▶ Prompt
Please give back word for word the lines of the material below between the line containing "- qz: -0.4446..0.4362" and the line containing "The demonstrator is", inclusive.

::: Data block :::

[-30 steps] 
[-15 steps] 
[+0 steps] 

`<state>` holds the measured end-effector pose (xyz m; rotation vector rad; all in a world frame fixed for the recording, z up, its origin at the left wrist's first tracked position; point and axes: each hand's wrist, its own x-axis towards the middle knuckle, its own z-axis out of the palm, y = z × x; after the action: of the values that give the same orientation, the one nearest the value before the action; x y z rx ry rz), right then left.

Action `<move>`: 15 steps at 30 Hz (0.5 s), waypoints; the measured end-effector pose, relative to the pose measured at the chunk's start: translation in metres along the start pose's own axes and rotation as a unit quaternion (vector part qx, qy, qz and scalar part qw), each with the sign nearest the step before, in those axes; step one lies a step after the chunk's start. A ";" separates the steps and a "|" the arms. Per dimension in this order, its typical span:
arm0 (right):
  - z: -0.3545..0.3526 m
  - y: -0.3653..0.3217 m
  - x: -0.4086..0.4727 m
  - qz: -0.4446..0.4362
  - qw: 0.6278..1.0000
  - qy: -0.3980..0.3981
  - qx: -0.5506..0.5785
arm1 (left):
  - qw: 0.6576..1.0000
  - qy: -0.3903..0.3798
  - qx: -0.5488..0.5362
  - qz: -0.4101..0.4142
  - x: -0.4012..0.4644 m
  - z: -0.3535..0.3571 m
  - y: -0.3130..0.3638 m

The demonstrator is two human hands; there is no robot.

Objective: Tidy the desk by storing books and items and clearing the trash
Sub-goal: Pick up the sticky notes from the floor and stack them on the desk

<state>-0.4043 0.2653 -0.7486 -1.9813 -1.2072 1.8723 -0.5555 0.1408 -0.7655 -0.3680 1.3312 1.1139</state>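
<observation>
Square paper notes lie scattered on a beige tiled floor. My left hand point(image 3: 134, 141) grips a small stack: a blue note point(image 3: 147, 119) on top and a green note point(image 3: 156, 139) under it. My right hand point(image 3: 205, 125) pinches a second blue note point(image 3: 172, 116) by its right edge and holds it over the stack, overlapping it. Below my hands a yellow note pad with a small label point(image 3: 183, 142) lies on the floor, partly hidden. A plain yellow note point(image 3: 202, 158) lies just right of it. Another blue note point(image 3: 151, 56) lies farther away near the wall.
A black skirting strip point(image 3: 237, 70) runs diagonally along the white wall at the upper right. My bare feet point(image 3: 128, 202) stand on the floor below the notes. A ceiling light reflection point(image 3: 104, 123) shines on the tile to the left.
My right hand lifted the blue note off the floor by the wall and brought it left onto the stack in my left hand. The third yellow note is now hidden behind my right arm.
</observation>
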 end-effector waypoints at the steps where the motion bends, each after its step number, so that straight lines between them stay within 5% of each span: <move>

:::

▶ Solution to the exercise
  - qz: -0.4446..0.4362
  - qw: 0.6278..1.0000
  - qy: -0.3980..0.3981
  - qx: -0.5506..0.5785
arm1 (left):
  - qw: 0.6576..1.0000
  - qy: -0.3903..0.3798
  - qx: -0.5488..0.5362
  - qz: -0.4101..0.4142
  - x: -0.4012..0.4644 m
  - z: -0.3535..0.3571 m
  - y: -0.3130..0.3638 m

The demonstrator is two human hands; there is no robot.

This concludes the answer to the exercise.